▸ What is required:
Where the line containing "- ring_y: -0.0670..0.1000" appears below, start there and repeat each line exactly to the end. Leave the pictures out.
====
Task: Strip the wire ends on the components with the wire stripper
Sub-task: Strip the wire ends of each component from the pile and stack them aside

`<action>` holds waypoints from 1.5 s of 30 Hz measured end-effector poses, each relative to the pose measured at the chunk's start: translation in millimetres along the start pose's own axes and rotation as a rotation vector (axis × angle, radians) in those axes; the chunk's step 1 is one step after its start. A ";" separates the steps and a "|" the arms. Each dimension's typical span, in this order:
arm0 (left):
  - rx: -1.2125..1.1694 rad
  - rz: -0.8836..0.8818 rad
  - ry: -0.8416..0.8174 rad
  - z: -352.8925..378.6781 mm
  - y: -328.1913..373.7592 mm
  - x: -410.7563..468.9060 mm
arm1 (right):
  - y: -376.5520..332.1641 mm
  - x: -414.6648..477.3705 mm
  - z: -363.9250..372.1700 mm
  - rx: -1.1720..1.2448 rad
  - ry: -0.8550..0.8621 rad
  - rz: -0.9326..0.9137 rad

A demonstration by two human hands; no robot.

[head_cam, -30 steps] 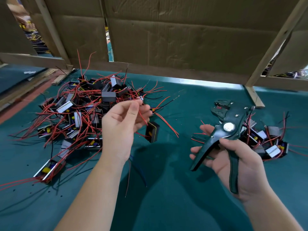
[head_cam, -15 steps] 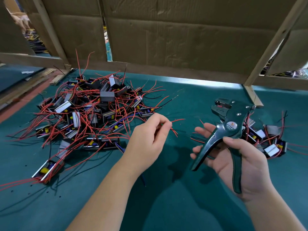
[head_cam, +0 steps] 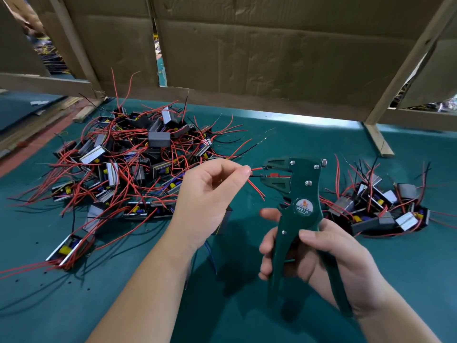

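left hand [head_cam: 210, 196] pinching wire [head_cam: 257, 168], tip in wire stripper [head_cam: 303, 191]

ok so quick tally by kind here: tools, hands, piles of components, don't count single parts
wire stripper: 1
hands: 2, left hand pinching a red wire, right hand gripping the stripper
piles of components: 2, large pile, small pile
total: 5
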State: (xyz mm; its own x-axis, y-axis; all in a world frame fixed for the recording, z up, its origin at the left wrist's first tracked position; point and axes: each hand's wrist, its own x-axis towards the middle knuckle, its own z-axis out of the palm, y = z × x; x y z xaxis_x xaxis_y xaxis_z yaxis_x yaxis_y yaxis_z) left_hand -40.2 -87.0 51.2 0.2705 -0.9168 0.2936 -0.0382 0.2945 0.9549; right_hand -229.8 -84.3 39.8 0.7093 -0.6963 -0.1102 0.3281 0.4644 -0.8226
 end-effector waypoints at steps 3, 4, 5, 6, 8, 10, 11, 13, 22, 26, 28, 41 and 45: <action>-0.104 -0.113 -0.034 1.2 2.5 -1.1 | 1.7 1.5 1.6 -0.006 0.001 0.004; -0.156 -0.153 -0.052 1.4 2.3 -0.8 | 2.5 1.8 2.1 -0.009 -0.003 -0.001; -0.191 -0.176 -0.067 0.9 1.7 -0.6 | 3.8 2.1 3.0 0.001 -0.008 -0.013; -0.197 -0.178 -0.075 0.5 1.6 -0.6 | 5.0 2.5 4.2 0.025 -0.015 -0.034; -0.116 -0.118 -0.073 0.9 1.1 -1.3 | 6.6 3.1 7.0 0.091 -0.017 -0.118; 0.058 -0.009 -0.087 2.7 -1.3 -4.0 | 6.1 3.5 8.3 0.131 0.001 -0.215; 0.132 0.042 -0.109 4.5 -3.1 -6.0 | 5.2 3.5 8.3 0.138 0.007 -0.250; 0.210 0.100 -0.154 8.6 -6.2 -10.7 | 3.5 2.8 7.2 0.134 0.009 -0.285; 0.466 0.256 -0.130 7.6 -10.1 -10.9 | 3.7 1.6 4.0 0.084 0.086 -0.249; 0.139 0.111 -0.031 11.4 -8.0 -7.3 | 2.5 -0.4 3.6 0.060 0.067 -0.252; -0.085 0.018 -0.005 9.2 -5.5 -3.9 | 1.1 -0.5 3.1 0.056 0.074 -0.242; 0.001 0.000 -0.114 -3.8 -2.6 -1.3 | -0.6 -3.6 4.8 -0.058 -0.033 0.036; 0.042 0.024 -0.132 -5.6 0.2 -1.4 | -1.3 -4.1 5.3 -0.063 0.012 0.049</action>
State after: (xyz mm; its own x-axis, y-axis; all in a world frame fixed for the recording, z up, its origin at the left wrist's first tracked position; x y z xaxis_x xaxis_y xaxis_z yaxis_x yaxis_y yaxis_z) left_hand -35.2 -84.1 50.7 0.1398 -0.9380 0.3173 -0.0843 0.3080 0.9476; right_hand -229.8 -79.1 44.3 0.7160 -0.6800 -0.1578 0.2527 0.4632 -0.8495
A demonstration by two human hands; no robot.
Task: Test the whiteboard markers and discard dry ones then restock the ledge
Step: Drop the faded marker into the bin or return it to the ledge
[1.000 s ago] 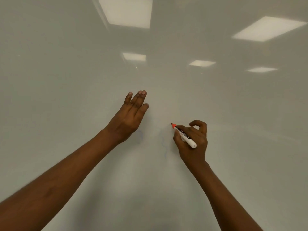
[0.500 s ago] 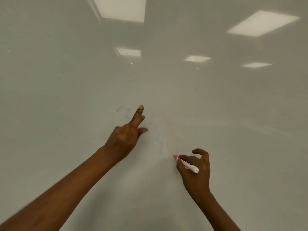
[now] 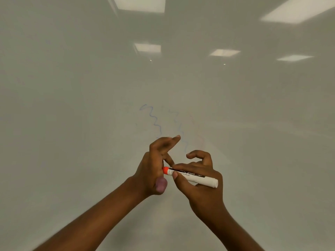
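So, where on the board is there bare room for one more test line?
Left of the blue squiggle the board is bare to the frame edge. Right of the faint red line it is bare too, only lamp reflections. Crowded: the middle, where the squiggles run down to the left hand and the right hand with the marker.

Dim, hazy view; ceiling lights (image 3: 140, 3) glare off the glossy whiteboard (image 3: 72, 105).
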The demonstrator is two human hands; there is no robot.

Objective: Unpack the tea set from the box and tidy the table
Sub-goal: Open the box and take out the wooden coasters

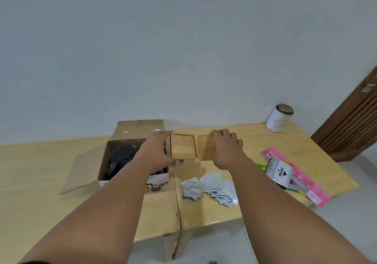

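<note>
An open cardboard box (130, 133) stands on the wooden table (40, 166) with a dark teapot (122, 155) inside it. Just right of the box lie two square wooden coasters side by side. My left hand (157, 151) grips the left coaster (183, 146) at its left edge, thumb under its near corner. My right hand (224, 145) rests on the right coaster (205, 149), fingers over its far edge, covering most of it.
Several silver sachets (208, 186) lie in a heap near the table's front. Pink booklets and a white packet (280, 174) sit at the right. A white canister (278, 119) with a bronze lid stands at the back right corner. A printed leaflet (157, 184) lies before the box.
</note>
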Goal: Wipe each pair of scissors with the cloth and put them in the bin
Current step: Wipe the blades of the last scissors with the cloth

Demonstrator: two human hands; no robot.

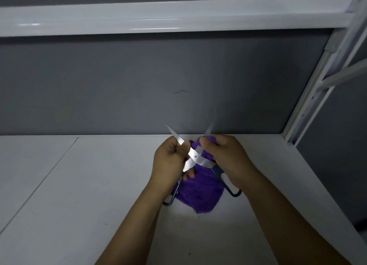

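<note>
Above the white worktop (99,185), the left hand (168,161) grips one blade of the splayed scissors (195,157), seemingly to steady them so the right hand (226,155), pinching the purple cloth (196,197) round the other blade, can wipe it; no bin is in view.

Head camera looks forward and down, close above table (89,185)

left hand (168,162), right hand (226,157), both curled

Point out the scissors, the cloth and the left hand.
scissors (195,157): head view, on the blade pivot.
cloth (195,197): head view, on its lower part.
left hand (168,163): head view, on the back of the hand.
</note>
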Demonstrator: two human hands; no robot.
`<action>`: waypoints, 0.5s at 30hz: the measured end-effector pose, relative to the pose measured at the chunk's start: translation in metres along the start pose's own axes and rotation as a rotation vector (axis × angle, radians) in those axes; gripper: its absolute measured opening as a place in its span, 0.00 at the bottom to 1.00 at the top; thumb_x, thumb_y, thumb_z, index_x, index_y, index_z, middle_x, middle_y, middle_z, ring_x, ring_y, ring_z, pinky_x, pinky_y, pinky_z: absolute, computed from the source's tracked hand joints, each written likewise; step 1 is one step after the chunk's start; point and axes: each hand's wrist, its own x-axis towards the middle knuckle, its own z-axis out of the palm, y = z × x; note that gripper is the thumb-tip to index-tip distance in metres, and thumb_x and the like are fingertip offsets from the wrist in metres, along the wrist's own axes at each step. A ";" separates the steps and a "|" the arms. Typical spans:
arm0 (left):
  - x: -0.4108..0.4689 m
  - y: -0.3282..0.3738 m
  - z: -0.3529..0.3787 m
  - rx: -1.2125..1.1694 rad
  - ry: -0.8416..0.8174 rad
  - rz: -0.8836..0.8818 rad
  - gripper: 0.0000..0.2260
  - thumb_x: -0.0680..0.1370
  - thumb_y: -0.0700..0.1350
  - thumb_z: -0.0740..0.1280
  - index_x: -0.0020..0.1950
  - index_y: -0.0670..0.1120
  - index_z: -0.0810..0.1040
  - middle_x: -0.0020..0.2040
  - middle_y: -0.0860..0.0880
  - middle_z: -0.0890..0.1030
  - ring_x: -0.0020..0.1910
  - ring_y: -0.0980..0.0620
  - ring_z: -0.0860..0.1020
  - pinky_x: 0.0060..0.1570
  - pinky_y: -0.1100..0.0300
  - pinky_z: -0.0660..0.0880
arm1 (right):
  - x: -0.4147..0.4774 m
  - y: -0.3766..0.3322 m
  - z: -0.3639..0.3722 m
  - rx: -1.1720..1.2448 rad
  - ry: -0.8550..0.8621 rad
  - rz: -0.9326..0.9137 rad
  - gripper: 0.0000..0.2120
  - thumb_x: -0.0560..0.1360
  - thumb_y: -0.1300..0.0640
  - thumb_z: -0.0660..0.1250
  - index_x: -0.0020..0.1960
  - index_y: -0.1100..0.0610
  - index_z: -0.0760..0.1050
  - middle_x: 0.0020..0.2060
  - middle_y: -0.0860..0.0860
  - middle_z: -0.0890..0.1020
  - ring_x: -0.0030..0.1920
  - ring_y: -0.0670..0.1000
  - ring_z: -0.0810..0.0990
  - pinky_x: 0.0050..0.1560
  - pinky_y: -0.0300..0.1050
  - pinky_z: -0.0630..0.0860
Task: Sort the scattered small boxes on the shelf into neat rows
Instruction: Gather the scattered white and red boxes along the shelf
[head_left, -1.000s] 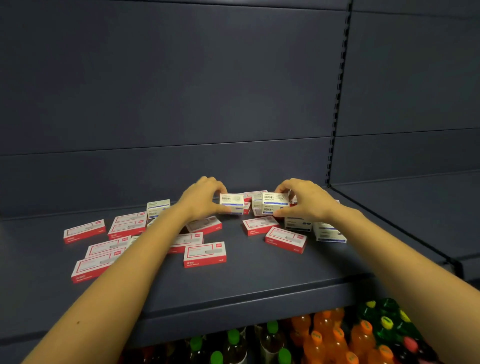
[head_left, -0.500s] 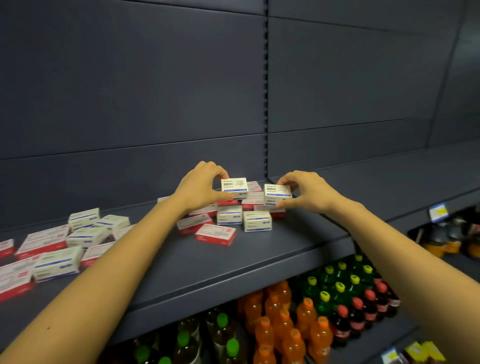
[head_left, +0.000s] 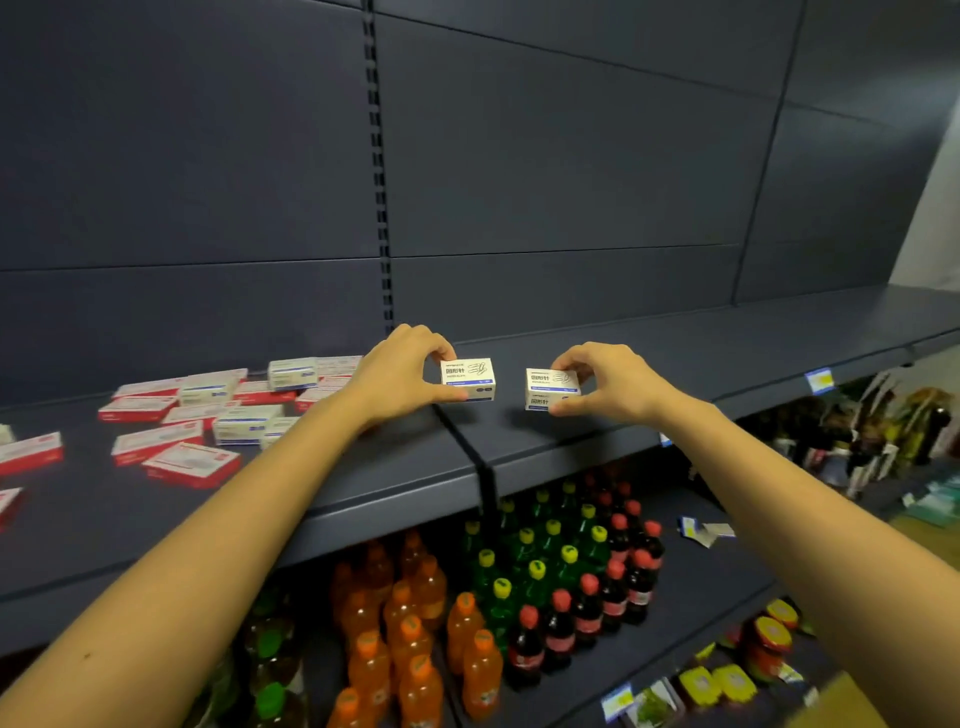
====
▸ Finished exercise:
  - ring_y: -0.0670..0.1000
  - ring_z: -0.0810..0.0990
  - pinky_x: 0.0050..0.1560
  - pinky_y: -0.0300..0.1050
  - pinky_z: -0.0630..0.0860
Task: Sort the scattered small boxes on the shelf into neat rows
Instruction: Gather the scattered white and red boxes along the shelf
[head_left, -1.000s] 
[head_left, -0.500s] 
[head_left, +0.000s] 

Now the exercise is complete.